> [Data]:
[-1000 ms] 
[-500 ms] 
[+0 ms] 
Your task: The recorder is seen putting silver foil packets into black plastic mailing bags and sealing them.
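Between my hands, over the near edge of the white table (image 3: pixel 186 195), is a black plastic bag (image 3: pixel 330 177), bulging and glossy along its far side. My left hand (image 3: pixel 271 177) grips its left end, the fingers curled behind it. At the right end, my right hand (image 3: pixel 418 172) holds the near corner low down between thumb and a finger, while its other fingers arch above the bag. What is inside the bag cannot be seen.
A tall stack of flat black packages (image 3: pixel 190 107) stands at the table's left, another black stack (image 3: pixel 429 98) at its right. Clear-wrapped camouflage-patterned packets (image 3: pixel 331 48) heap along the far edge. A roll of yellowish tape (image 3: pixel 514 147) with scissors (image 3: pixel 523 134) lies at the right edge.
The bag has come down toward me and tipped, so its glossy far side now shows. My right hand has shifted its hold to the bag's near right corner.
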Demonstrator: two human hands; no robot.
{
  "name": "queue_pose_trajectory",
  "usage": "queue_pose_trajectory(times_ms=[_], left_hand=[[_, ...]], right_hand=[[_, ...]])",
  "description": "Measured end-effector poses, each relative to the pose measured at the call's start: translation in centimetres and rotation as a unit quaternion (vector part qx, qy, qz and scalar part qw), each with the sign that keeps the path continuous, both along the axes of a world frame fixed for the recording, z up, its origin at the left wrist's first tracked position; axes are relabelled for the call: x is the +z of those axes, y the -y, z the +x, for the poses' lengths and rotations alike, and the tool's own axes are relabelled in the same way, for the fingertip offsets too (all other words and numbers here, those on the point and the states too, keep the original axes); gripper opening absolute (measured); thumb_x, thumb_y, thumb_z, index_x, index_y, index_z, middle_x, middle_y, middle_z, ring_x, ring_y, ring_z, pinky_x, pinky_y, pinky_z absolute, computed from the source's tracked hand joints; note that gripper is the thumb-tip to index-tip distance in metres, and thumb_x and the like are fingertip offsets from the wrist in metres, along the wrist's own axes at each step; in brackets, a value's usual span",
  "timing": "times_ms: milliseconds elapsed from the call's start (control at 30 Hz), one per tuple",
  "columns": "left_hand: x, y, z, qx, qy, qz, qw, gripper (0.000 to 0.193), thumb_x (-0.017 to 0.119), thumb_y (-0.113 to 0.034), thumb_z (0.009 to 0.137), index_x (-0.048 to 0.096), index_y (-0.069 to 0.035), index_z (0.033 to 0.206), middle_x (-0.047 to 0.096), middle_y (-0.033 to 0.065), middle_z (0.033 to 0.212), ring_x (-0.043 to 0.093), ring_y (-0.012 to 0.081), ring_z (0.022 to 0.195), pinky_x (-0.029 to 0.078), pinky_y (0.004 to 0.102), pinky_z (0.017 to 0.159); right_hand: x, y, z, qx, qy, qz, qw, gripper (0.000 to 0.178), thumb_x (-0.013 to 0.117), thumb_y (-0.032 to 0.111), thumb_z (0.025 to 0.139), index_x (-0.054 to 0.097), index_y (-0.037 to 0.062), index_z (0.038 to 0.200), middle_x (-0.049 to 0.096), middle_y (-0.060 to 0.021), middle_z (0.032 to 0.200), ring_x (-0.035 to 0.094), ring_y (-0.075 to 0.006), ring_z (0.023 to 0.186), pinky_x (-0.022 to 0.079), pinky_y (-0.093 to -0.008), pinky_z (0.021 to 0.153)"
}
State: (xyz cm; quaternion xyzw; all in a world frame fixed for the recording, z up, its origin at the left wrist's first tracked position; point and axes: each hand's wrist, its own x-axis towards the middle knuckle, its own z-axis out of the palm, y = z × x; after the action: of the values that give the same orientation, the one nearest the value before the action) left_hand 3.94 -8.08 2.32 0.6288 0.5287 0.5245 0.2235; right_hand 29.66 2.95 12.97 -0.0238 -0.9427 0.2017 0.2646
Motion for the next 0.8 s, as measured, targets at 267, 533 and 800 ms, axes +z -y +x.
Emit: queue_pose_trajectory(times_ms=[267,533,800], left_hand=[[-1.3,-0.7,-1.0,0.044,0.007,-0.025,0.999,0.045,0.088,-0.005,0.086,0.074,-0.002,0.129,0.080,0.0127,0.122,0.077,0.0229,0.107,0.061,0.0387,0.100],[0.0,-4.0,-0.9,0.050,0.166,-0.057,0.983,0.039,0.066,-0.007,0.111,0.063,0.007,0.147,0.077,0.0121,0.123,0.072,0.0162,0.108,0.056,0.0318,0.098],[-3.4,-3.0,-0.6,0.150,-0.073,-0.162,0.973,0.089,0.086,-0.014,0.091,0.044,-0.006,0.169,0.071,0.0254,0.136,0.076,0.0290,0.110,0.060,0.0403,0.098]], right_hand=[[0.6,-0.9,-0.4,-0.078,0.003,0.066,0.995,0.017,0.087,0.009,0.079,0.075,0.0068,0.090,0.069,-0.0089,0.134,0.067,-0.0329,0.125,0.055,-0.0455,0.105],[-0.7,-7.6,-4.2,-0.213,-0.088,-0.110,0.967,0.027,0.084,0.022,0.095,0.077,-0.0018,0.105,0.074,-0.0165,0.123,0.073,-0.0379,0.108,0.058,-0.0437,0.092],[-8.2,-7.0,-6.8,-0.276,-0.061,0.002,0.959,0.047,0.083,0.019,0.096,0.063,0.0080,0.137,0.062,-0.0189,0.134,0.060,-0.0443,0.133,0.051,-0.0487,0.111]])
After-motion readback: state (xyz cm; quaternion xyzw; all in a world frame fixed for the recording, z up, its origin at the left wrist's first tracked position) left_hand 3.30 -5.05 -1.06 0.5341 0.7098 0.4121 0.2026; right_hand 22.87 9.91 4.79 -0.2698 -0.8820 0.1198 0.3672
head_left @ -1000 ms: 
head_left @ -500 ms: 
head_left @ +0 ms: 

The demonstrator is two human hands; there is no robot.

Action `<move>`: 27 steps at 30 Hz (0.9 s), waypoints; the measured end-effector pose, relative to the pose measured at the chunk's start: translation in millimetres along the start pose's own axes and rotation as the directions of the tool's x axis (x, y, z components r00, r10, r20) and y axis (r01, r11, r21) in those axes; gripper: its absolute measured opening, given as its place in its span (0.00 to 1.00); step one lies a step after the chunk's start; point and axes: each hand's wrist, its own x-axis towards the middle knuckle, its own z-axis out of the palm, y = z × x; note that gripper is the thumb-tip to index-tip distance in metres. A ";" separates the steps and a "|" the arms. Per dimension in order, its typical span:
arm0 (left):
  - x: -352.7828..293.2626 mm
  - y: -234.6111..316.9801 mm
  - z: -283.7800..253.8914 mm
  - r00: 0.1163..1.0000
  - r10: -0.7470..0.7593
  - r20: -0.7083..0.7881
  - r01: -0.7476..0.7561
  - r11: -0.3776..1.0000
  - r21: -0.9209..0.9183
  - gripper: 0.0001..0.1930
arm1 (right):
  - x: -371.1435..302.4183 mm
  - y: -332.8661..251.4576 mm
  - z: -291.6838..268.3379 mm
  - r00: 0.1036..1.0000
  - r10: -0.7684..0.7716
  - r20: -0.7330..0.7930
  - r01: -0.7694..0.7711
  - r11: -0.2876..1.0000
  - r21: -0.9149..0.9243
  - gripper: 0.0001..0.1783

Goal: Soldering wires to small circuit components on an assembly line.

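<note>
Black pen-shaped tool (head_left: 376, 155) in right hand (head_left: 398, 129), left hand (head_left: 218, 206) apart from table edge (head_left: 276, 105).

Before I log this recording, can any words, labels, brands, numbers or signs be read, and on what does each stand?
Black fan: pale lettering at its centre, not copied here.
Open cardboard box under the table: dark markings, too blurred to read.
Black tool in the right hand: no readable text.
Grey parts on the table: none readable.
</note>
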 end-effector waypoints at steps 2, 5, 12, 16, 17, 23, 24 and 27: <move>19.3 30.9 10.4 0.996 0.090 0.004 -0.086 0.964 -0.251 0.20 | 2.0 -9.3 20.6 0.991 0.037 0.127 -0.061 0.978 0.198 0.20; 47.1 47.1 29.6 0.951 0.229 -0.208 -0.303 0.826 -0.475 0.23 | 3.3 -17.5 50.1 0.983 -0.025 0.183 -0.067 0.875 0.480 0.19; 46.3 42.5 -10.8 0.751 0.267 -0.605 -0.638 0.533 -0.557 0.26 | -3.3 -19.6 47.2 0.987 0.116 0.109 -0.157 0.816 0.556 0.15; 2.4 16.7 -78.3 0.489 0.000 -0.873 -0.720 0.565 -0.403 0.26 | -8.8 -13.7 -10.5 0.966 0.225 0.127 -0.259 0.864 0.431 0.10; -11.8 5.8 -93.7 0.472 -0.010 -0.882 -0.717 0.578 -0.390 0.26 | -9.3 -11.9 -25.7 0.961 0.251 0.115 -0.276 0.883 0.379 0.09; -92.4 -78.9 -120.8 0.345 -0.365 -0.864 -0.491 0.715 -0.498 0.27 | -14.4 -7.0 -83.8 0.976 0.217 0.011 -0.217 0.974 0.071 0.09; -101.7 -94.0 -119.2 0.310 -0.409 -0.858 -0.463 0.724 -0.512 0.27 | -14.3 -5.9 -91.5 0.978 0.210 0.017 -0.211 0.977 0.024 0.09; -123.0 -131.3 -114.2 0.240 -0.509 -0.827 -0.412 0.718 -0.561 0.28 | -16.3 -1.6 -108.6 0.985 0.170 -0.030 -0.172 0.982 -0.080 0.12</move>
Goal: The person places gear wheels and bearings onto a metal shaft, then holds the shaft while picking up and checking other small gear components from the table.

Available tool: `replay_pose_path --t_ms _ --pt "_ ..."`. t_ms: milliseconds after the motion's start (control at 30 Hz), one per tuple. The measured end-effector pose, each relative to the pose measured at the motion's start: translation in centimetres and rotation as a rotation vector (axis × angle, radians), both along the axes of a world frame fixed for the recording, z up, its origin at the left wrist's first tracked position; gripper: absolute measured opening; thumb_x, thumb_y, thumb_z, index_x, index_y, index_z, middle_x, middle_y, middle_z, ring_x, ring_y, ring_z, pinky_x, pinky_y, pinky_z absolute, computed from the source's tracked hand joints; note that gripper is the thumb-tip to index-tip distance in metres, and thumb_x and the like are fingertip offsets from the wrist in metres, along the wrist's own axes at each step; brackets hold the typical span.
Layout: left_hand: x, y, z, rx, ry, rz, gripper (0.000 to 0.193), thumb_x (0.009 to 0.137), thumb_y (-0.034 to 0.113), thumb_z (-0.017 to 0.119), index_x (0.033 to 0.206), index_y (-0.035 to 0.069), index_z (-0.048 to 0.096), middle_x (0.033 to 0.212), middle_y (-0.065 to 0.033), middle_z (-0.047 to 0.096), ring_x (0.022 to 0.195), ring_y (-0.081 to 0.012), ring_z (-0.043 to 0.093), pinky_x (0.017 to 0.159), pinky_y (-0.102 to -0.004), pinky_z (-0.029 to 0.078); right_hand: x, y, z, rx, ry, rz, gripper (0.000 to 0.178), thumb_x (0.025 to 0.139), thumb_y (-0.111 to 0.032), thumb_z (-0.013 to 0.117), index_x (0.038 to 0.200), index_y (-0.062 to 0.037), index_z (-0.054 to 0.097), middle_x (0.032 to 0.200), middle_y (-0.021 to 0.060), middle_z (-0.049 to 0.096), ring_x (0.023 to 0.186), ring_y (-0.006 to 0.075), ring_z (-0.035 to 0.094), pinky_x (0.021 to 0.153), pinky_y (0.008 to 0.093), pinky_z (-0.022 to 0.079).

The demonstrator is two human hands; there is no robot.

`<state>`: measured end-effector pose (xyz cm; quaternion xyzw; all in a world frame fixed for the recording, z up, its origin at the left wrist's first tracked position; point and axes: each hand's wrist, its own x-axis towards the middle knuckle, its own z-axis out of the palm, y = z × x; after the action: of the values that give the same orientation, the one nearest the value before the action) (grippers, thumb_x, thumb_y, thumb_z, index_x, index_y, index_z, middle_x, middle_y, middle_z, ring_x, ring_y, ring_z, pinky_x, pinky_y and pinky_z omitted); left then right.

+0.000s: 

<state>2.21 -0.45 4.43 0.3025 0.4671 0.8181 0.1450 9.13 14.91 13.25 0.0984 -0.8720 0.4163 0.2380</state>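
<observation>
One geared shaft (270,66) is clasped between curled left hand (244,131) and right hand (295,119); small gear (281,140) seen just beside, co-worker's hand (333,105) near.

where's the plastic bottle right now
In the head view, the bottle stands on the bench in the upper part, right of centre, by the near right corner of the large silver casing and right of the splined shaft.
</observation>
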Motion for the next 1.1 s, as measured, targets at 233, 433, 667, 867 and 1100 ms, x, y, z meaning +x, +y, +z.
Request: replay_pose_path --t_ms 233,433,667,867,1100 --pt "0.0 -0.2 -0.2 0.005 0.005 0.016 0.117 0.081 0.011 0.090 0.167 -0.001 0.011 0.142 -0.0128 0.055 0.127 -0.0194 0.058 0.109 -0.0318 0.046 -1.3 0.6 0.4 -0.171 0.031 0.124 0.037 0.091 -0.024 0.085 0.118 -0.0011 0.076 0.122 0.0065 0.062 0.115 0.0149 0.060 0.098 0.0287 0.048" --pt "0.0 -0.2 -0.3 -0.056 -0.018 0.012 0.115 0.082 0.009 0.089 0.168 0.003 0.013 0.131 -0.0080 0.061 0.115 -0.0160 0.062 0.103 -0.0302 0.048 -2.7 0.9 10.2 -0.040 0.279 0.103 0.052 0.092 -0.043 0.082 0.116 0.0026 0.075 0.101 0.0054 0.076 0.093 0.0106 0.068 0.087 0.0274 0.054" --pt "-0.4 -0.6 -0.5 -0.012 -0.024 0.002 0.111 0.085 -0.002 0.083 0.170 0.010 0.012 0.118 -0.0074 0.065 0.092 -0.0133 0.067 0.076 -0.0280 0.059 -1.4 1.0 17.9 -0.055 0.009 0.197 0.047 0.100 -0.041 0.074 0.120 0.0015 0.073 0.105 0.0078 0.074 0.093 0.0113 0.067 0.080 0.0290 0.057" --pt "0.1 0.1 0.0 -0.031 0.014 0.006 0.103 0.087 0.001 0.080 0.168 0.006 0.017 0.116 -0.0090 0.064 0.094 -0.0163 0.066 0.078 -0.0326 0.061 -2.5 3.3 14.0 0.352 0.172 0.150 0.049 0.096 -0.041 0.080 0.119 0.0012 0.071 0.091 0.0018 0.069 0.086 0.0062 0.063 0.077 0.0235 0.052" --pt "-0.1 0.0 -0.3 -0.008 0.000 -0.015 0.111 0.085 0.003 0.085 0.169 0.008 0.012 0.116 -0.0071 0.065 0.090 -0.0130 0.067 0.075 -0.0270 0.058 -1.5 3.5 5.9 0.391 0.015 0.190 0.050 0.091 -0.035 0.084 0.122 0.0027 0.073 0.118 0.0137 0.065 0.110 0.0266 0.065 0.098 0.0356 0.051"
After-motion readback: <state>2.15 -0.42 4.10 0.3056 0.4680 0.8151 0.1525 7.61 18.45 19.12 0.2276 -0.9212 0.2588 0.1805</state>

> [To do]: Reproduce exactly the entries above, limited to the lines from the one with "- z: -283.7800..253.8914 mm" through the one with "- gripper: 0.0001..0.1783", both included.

> [Result]:
  - z: -283.7800..253.8914 mm
  - r00: 0.1163..1.0000
  - r10: -0.7470..0.7593
  - r20: -0.7083..0.7881
  - r01: -0.7476..0.7561
  - r11: -0.3776..1.0000
  - r21: -0.9209..0.9183
  - gripper: 0.0001..0.1930
arm1 (right):
  - x: -371.1435..302.4183 mm
  - y: -332.8661..251.4576 mm
  - z: -291.6838..268.3379 mm
  - r00: 0.1036..1.0000
  - r10: -0.7684..0.7716
  - r20: -0.7330..0.7930
  - r01: -0.7694..0.7711
  - r11: -0.2876..1.0000
  - r21: -0.9149..0.9243
  - gripper: 0.0001..0.1783

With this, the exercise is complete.